▸ YOUR ASSIGNMENT: Retype the listing exactly. Leave out the images.

---- DATA PROVIDED

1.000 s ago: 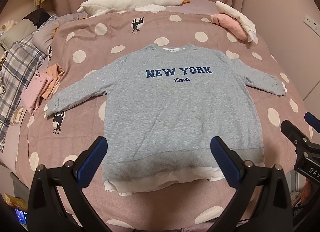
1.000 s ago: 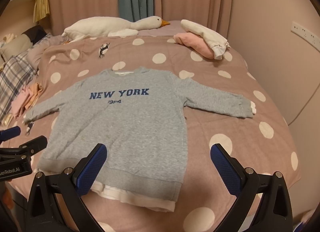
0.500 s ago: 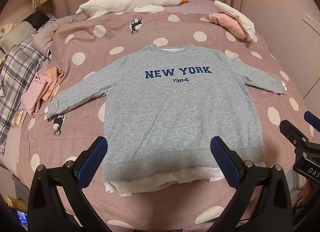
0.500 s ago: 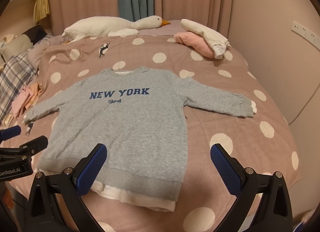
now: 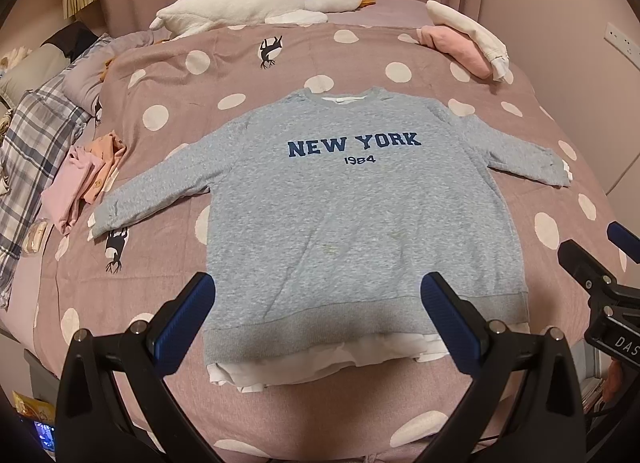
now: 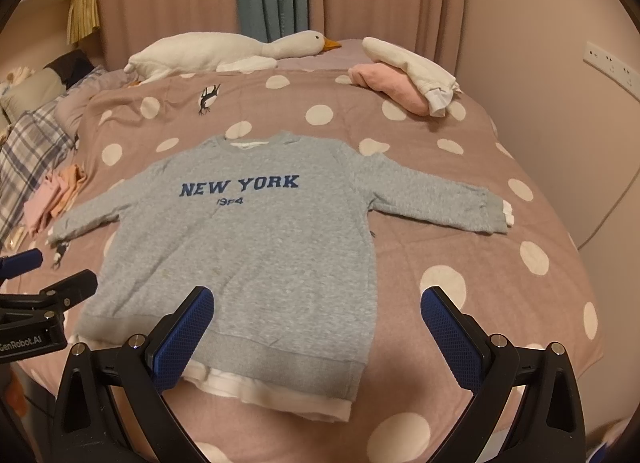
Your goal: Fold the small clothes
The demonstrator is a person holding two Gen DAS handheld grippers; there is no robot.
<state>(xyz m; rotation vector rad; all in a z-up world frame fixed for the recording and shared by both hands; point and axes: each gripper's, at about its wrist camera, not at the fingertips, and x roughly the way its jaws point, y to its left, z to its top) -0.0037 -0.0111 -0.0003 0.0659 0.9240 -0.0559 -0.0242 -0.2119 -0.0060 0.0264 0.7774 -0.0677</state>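
No fold is made yet: the grey sweatshirt (image 5: pixel 360 215) lies flat on the spotty bed (image 5: pixel 280 63), sleeves out. The left gripper (image 5: pixel 318 315) and right gripper (image 6: pixel 316 323) hover wide and empty near its hem.

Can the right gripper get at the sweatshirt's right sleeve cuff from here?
Probably yes. The right gripper is open and holds nothing, and the sleeve cuff lies flat on the bedspread with nothing lying between them.

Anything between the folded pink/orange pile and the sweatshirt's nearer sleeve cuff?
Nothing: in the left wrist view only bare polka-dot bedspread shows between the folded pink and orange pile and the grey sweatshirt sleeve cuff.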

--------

▸ SOLUTION TO THE EXERCISE:
1.000 s ago: 
1.000 s ago: 
0.500 s ago: 
0.500 s ago: 
now: 
now: 
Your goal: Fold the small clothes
The demonstrator is a person holding two Gen DAS handheld grippers; there is no robot.
<state>(xyz m; rotation vector rad; all in a z-up world frame fixed for the recording and shared by both hands; point and axes: each gripper's, at about its wrist camera, not at the fingertips, and x roughly the way its jaws point, y to its left, z to its top) -0.0037 -0.0111 -0.0003 0.0659 0.9240 -0.0559 -0.0242 -0.2119 -0.0060 0.0264 0.7774 -0.0677</state>
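No fold is made yet: the grey sweatshirt (image 5: pixel 360 215) lies flat on the spotty bed (image 5: pixel 280 63), sleeves out. The left gripper (image 5: pixel 318 315) and right gripper (image 6: pixel 316 323) hover wide and empty near its hem.

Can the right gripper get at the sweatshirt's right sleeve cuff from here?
Probably yes. The right gripper is open and holds nothing, and the sleeve cuff lies flat on the bedspread with nothing lying between them.

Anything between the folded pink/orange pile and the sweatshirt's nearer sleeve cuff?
Nothing: in the left wrist view only bare polka-dot bedspread shows between the folded pink and orange pile and the grey sweatshirt sleeve cuff.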

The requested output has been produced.